- _Exercise instructions_: Take the entries below and print, exactly, the stretch from the line containing "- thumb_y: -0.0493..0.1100" through the line containing "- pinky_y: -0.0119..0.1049", both included.

Segment Start: Record excerpts

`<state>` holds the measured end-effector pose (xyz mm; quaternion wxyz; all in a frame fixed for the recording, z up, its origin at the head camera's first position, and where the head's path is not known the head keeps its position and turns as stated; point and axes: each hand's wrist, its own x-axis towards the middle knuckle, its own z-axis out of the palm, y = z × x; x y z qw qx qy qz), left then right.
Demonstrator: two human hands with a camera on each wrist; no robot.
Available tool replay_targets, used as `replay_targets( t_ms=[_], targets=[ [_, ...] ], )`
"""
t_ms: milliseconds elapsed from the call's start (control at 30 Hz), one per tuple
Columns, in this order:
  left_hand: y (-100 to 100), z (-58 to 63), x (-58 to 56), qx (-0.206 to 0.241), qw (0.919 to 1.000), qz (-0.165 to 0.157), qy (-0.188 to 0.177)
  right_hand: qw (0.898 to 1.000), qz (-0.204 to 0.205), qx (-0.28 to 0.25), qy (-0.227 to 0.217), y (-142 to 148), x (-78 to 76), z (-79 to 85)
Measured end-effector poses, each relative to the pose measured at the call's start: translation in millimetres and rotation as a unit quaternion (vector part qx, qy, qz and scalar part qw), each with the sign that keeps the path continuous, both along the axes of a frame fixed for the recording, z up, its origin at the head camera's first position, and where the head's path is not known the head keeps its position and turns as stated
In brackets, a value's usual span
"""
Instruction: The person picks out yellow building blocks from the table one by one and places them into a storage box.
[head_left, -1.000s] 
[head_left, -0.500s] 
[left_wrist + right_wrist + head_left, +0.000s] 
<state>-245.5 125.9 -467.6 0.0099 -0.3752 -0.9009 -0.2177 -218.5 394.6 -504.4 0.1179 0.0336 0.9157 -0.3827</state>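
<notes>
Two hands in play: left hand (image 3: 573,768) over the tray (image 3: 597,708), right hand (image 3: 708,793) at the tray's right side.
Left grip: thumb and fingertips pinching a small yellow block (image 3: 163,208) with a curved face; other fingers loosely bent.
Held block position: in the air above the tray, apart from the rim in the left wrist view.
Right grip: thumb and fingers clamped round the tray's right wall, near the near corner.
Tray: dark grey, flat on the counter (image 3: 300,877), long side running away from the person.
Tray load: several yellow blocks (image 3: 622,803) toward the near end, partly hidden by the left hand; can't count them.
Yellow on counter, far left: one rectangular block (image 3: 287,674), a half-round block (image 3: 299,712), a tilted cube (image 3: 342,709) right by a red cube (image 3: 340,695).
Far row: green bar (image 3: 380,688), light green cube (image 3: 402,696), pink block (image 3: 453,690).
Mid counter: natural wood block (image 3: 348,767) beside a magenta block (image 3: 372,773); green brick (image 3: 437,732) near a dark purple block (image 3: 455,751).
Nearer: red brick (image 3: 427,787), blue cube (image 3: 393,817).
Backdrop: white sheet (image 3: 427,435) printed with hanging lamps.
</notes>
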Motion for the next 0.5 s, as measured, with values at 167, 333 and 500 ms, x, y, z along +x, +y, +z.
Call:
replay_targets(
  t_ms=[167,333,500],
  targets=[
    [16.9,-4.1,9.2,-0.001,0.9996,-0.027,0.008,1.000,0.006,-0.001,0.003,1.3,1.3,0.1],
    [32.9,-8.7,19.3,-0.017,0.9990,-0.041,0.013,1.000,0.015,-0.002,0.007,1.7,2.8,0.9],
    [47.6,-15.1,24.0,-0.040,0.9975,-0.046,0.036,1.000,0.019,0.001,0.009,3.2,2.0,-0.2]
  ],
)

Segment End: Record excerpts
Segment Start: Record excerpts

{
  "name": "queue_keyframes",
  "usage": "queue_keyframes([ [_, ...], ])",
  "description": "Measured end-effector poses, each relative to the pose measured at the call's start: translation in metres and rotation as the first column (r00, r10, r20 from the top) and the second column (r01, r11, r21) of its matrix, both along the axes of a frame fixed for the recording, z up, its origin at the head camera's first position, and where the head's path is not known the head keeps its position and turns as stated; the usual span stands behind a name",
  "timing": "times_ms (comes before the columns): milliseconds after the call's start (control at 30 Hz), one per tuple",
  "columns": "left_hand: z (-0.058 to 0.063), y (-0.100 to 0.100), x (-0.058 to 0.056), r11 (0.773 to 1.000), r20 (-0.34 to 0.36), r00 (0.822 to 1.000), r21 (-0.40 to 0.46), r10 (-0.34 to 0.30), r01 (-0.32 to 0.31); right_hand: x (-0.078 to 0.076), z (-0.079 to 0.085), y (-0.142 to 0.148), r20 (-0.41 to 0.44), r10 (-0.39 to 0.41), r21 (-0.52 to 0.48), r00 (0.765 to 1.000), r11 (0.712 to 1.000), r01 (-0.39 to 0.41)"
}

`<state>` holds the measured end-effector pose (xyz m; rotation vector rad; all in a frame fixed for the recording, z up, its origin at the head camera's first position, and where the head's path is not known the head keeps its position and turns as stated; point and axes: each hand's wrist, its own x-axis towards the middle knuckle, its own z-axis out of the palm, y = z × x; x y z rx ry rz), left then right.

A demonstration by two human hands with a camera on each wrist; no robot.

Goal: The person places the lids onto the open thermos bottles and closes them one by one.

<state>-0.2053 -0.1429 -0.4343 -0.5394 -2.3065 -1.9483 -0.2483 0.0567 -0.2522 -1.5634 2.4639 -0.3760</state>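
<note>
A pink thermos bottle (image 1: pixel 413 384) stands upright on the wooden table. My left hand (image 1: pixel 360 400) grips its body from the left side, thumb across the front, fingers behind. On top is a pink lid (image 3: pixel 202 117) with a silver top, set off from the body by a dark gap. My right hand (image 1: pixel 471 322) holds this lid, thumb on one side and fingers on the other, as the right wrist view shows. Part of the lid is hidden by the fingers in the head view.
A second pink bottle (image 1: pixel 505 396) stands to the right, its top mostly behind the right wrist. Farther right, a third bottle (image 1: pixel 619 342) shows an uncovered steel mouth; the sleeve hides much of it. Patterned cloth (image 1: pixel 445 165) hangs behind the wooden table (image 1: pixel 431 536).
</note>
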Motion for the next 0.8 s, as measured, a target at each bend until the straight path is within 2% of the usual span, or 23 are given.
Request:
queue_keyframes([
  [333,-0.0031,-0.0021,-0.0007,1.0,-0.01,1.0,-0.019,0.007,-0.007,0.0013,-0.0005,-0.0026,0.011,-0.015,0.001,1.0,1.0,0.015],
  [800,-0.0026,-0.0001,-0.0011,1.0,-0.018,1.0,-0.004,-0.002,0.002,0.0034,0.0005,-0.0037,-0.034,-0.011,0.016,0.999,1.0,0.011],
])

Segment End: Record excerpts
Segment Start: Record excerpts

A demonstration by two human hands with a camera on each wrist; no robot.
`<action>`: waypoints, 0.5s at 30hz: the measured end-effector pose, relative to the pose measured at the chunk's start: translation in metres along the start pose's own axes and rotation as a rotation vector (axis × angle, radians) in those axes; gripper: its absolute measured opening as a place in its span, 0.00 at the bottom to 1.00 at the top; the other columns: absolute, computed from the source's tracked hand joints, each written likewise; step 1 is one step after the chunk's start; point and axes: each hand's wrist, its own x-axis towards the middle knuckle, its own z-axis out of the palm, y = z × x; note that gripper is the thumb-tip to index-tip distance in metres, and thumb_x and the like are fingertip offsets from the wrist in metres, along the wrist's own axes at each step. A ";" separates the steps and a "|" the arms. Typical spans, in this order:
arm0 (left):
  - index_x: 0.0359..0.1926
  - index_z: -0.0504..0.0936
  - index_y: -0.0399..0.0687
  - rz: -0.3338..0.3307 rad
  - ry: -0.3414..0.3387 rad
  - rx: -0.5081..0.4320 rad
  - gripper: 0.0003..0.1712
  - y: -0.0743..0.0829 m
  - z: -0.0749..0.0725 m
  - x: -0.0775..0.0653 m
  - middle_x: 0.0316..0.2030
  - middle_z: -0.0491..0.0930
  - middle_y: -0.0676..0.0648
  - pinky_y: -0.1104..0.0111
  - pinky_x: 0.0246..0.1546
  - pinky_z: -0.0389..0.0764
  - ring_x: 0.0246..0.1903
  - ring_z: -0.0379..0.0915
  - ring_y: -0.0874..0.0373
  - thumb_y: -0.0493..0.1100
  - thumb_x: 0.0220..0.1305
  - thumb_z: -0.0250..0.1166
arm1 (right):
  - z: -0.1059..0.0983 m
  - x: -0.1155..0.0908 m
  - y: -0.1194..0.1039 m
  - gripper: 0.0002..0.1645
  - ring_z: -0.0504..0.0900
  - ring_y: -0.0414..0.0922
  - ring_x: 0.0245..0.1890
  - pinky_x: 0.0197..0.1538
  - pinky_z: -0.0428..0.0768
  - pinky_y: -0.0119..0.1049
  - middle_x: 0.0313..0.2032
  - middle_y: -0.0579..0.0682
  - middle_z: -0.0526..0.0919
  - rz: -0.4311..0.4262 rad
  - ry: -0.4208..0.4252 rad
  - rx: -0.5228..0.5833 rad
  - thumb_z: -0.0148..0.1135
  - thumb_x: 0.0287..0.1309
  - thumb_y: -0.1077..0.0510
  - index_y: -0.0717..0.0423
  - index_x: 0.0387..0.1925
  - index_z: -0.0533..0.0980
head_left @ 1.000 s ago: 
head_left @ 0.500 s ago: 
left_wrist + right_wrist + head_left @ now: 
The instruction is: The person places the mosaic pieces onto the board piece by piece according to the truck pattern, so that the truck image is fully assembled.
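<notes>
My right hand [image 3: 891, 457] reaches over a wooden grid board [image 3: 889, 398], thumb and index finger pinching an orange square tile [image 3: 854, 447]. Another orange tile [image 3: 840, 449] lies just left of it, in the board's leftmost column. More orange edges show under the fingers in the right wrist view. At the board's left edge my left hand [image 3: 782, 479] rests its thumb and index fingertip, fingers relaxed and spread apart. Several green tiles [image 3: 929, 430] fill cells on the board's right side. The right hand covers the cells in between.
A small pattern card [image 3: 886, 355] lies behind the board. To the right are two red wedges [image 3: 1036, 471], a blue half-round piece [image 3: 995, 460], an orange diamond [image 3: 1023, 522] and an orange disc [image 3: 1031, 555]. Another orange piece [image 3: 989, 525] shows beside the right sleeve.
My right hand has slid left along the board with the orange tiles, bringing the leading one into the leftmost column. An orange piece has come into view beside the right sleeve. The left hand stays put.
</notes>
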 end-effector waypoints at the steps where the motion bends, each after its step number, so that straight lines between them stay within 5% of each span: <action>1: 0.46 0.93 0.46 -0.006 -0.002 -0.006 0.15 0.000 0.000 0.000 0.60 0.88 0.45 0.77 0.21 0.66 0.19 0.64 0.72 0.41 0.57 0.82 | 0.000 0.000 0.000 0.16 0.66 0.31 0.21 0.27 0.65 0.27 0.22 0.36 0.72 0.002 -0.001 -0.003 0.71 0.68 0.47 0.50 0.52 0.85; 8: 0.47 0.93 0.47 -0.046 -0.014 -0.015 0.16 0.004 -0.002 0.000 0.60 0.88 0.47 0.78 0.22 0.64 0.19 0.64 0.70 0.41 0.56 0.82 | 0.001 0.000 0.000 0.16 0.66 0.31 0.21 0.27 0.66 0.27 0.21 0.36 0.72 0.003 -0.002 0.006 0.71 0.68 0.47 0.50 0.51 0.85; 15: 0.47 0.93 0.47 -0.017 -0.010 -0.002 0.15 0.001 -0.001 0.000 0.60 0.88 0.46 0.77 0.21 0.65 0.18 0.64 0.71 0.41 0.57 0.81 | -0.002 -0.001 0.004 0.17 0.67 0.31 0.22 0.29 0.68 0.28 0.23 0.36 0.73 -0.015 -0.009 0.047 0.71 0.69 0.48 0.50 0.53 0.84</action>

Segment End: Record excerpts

- _Result below_:
  - thumb_y: -0.0493..0.1100
  - thumb_x: 0.0220..0.1305
  - thumb_z: -0.0250..0.1166
arm1 (right):
  - z: -0.1059..0.0983 m
  - x: -0.1155..0.0908 m
  - y: -0.1194..0.1039 m
  - gripper: 0.0002..0.1645
  - ring_z: -0.0504..0.0900
  - ring_y: -0.0414..0.0922
  - ring_x: 0.0245..0.1890
  - pinky_x: 0.0197..0.1538
  - pinky_z: -0.0428..0.0768
  - pinky_y: -0.0119..0.1049

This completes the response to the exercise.